A Jon spettavano i compiti più duri sulla nave, che quasi lo tenevano impegnato tutto il giorno, così Sansa riprese a sperimentare sentimenti che aveva creduto persi da tempo, come la solitudine, l’impotenza e soprattutto la noia.
In realtà  cominciò a sospettare che dietro tutte quelle numerose mansioni faticose che Jon doveva silenziosamente ed indiscutibilmente svolgere, ci fosse lo zampino di Tristifer, che dopo anni passati a girovagare di locanda in locanda, rifiutandosi di seguire suo padre nei viaggi di commercio, si era finalmente deciso a salire a bordo, felice di seguire le orme di famiglia.

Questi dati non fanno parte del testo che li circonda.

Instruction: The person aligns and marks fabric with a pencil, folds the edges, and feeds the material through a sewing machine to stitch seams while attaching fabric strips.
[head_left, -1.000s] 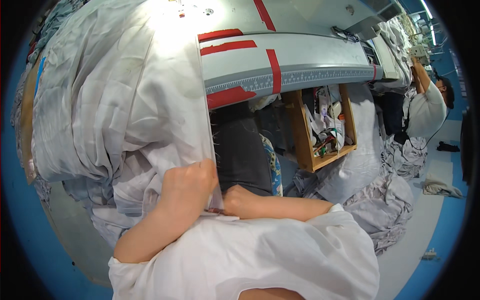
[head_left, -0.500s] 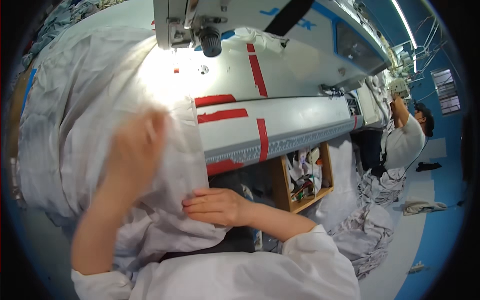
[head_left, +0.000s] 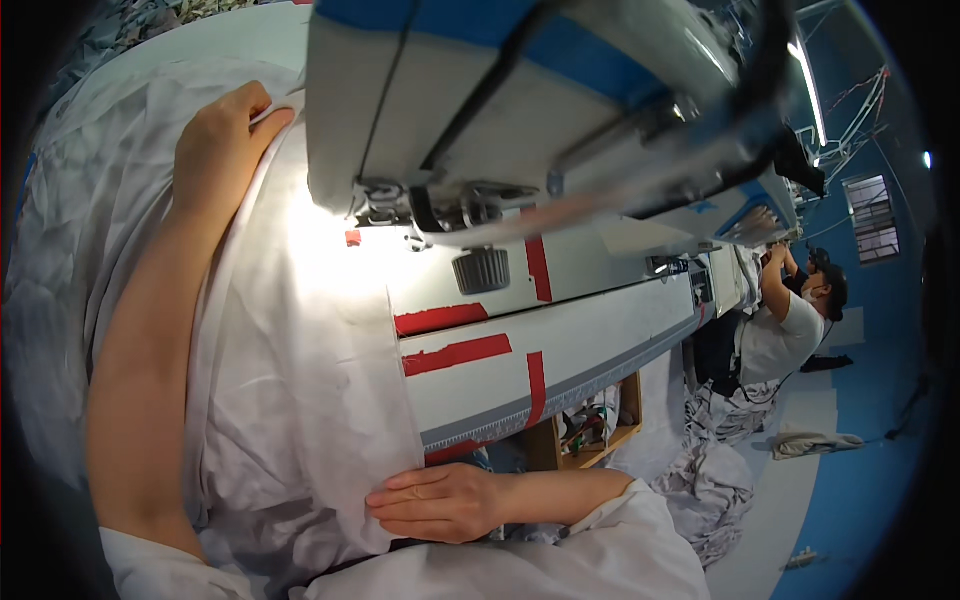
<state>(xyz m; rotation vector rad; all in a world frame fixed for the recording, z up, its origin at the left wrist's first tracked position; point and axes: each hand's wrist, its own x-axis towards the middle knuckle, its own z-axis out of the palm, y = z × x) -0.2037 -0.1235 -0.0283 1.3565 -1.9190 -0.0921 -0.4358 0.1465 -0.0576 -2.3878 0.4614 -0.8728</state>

I loro rapporti non erano migliorati e diventarono ancora più acerbi, soprattutto tra lui e suo fratello, quando scoprirono che in realtà la cabina che era stata a loro assegnata, prevedeva che ci fossero altri sei letti, impilati una sopra l’altro, tutti ovviamente occupati, il più confortevole da Tristifier stesso.
Jon aveva subito obbiettato, dimostrandosi ostile e guardingo, minacciandolo di saltare giù dalla nave se non gli avessero concesso una stanza solo per lui e per sua moglie. Ma Tristifer aveva scrollato le spalle invitandolo a tuffarsi senza troppe cerimonie.
Su quell’imbarcazione era la sua legge quella che contava e doveva essere seguita. Così fecero, amareggiati e sconfitti, con le testa chine, si morsero la lingua e accettarono l’ospitalità.
Le notti erano gelide, lunghe, imbarazzanti, senza sogni e senza fine. Dormire con altri cinque uomini, quasi tutti sconosciuti e non proprio di bell’aspetto e dalle buone maniere, per Sansa rappresentava motivo di apprensione e terrore. Se ne stava quasi sempre rinchiusa nel suo mantello, di rado lasciava che Jon, sotto le lenzuola, le slacciasse i lacci della sua tunica per sentirsi più libera, e ancora più di rado dormiva, perché proprio non riusciva a stare serena quando si sentiva addosso occhi curiosi e lascivi, il corpo di suo fratello premuto contro, caldo e troppo duro.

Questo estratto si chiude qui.